» **TASK DIRECTIONS**
Copy everything in the data below exactly except the pictures.

» **DATA PROVIDED**
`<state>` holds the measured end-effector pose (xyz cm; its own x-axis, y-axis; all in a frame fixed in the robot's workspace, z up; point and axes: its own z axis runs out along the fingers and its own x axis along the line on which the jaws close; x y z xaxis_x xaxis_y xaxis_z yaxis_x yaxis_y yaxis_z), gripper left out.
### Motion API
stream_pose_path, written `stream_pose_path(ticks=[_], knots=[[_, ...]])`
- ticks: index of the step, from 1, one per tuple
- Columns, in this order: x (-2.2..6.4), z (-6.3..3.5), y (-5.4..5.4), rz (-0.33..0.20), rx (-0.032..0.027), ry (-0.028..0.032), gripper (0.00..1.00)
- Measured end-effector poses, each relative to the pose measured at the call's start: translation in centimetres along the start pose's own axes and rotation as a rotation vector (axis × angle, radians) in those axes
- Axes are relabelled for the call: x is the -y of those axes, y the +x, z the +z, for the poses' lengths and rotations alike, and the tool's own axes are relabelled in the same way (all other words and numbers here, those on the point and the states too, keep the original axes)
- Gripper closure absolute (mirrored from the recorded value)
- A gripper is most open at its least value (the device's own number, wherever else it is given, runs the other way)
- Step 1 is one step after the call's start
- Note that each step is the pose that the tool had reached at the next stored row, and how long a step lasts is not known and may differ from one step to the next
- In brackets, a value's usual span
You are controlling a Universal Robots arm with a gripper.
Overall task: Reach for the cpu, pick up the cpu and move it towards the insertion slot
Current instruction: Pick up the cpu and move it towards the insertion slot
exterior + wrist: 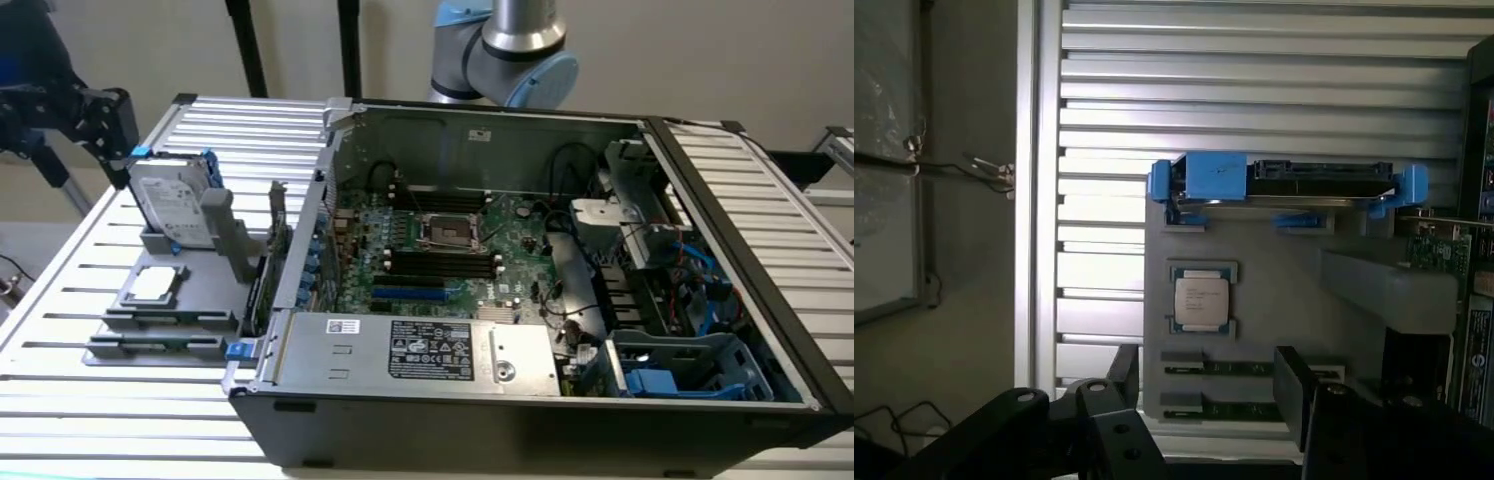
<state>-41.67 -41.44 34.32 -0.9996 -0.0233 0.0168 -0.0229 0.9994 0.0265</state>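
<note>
- Nearest the wrist camera hung the gripper (1209, 400), fingers apart, empty.
- Straight ahead, centred between them, the cpu (1201, 300) lay flat in its grey holder (1284, 320), untouched.
- Beyond stood the blue-framed hard drive (1284, 180).
- Well apart, inside the computer case (534, 430), sat the insertion slot (451, 232).

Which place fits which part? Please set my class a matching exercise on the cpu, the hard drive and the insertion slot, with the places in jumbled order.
Column 1
1. cpu
2. hard drive
3. insertion slot

Column 2
A. on the motherboard inside the case
B. lying flat in a recess of the grey holder
C. standing upright in a blue frame

Pairs: 1-B, 2-C, 3-A
</note>
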Motion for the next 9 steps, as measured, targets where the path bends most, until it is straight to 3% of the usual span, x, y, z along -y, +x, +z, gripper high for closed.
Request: stream_pose_path(ticks=[9], knots=[[0.10,1.63,-0.3,0.000,0.0000,0.0000,0.35]])
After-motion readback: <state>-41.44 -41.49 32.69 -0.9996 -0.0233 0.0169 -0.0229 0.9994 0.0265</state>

» **WRITTEN RESPONSE**
`<state>` holds the measured end-effector pose (xyz cm; its own x-axis, y-axis; all in a frame fixed in the robot's workspace, z up; point and axes: its own z axis runs out along the fingers and its own x axis along the line on which the jaws close; x y z xaxis_x xaxis_y xaxis_z yaxis_x yaxis_y yaxis_z), gripper left out.
### Motion API
stream_pose_path, written `stream_pose_path(ticks=[_], knots=[[_, ...]])`
- ticks: index of the step, from 1, one per tuple
- Columns, in this order: x (-2.2..6.4), z (-6.3..3.5), y (-5.4..5.4), rz (-0.33..0.20), rx (-0.032..0.027), ry (-0.028..0.032), gripper (0.00..1.00)
- Measured end-effector poses, each relative to the pose measured at the call's start: translation in centimetres along the start pose's own axes and rotation as a rotation vector (axis × angle, radians) in those axes
- Axes are relabelled for the call: x is the -y of those axes, y the +x, z the +z, for the poses' lengths and rotations alike, and the tool's own axes are relabelled in the same way (all other words and numbers here, those on the point and the states too, keep the original axes)
- Gripper closure absolute (mirrored from the recorded value)
- A gripper is most open at its least value (the device's own number, wherever else it is given, runs the other way)
- Step 1 is one step after the call's start
- Note that each step is the pose that the tool had reached at the next stored row, and how long a step lasts is not known and may differ from one step to the next
- In brackets, a value's usual span
You are controlling a Universal Robots arm with a gripper.
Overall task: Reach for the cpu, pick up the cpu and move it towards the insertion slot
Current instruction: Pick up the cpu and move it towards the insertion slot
exterior + wrist: 
<state>-41.67 -41.44 34.32 -0.9996 -0.0233 0.0168 -0.0229 0.9994 0.0265</state>
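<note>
- Nearest the wrist camera hung the gripper (1209, 400), fingers apart, empty.
- Straight ahead, centred between them, the cpu (1201, 300) lay flat in its grey holder (1284, 320), untouched.
- Beyond stood the blue-framed hard drive (1284, 180).
- Well apart, inside the computer case (534, 430), sat the insertion slot (451, 232).

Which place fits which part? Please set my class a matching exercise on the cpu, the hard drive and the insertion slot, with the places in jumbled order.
Column 1
1. cpu
2. hard drive
3. insertion slot

Column 2
A. on the motherboard inside the case
B. lying flat in a recess of the grey holder
C. standing upright in a blue frame

Pairs: 1-B, 2-C, 3-A
</note>
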Motion for the next 9 steps, as measured, targets where the path bends most, until it is straight to 3% of the usual span, x, y, z along -y, +x, +z, gripper high for closed.
Request: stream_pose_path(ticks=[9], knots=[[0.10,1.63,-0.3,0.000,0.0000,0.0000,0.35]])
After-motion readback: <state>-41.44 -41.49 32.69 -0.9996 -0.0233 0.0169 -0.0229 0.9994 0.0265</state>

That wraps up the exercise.